-- What to do --
Look below for the line holding "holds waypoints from" and the line holding "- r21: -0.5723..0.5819". Transcribe exactly those lines and all lines between them, nothing more.
*** Opening of Supplied data ***
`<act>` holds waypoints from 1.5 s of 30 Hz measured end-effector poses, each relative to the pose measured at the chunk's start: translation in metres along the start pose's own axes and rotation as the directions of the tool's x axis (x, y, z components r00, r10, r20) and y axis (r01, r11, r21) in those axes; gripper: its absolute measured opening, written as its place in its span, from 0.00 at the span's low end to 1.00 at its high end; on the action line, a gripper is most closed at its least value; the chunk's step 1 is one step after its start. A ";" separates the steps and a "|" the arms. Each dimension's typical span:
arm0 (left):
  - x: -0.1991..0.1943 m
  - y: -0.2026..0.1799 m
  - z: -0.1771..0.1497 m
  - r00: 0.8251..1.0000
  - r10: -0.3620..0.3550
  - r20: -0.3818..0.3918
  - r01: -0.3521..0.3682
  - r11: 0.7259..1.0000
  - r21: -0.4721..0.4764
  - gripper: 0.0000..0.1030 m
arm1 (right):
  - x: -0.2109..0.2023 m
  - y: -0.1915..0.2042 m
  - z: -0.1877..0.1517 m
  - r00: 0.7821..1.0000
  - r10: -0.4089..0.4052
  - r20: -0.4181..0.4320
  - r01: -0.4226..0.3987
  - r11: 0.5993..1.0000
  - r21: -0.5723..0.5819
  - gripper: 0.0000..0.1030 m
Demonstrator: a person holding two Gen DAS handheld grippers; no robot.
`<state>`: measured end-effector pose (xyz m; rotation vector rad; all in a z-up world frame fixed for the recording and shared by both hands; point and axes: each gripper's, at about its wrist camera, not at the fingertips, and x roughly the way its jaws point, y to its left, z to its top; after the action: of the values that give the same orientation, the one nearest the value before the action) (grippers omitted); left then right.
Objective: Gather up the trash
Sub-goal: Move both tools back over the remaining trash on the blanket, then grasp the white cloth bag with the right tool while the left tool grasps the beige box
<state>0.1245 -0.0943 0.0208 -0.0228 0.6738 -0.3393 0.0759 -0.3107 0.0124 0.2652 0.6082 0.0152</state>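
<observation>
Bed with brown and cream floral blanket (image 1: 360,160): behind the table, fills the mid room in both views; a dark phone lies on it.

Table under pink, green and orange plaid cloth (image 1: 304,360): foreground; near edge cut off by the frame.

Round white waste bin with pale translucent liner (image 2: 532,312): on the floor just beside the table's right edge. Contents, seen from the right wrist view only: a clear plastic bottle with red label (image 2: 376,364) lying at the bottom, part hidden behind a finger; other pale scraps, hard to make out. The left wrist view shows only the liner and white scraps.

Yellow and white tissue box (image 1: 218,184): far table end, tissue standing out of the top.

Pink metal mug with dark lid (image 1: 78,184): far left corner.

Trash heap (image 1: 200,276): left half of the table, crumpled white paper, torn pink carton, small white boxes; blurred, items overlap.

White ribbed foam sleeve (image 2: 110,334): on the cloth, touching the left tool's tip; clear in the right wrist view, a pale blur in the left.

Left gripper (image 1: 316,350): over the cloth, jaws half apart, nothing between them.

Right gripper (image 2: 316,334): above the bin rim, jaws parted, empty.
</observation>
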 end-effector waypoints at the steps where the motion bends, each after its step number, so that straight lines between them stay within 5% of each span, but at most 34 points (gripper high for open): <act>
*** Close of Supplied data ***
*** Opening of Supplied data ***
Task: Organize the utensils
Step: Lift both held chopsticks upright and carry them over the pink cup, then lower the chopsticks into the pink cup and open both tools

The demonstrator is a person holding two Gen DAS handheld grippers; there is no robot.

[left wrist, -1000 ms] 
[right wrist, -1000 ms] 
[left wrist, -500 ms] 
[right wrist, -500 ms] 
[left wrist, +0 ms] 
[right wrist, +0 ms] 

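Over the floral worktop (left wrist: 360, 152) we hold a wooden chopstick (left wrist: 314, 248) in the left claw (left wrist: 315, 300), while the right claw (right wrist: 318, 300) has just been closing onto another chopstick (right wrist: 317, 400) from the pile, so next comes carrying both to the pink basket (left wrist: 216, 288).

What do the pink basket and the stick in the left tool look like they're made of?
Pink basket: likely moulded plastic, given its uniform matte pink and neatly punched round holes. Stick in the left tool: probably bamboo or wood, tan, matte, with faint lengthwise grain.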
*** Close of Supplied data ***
-- Task output --
`<act>` holds waypoints from 1.5 s of 30 Hz measured end-effector poses, each relative to the pose measured at the chunk's start: translation in metres along the start pose's own axes and rotation as the directions of the tool's x axis (x, y, z components r00, r10, r20) and y axis (r01, r11, r21) in those axes; gripper: its absolute measured opening, written as its place in its span, from 0.00 at the span's low end to 1.00 at its high end; on the action line, a gripper is most closed at its least value; the chunk's step 1 is one step after its start. A ";" separates the steps and a "|" the arms. Each dimension's typical span:
arm0 (left):
  - x: -0.1991..0.1943 m
  - y: -0.2026..0.1799 m
  - z: -0.1771..0.1497 m
  - r00: 0.8251..1.0000
  - r10: -0.3620..0.3550
  - r20: -0.3818..0.3918
  - r01: -0.3521..0.3682
  - r11: 0.7259..1.0000
  - r21: -0.4721..0.4764
  - gripper: 0.0000..0.1030 m
arm1 (right):
  - x: -0.2109..0.2023 m
  - y: -0.1915..0.2042 m
  - z: -0.1877..0.1517 m
  - r00: 0.7821..1.0000
  - r10: -0.4089..0.4052
  - r20: -0.4181..0.4320
  - r01: -0.4226..0.3987
  - r11: 0.5993..1.0000
  - r21: -0.5723..0.5819

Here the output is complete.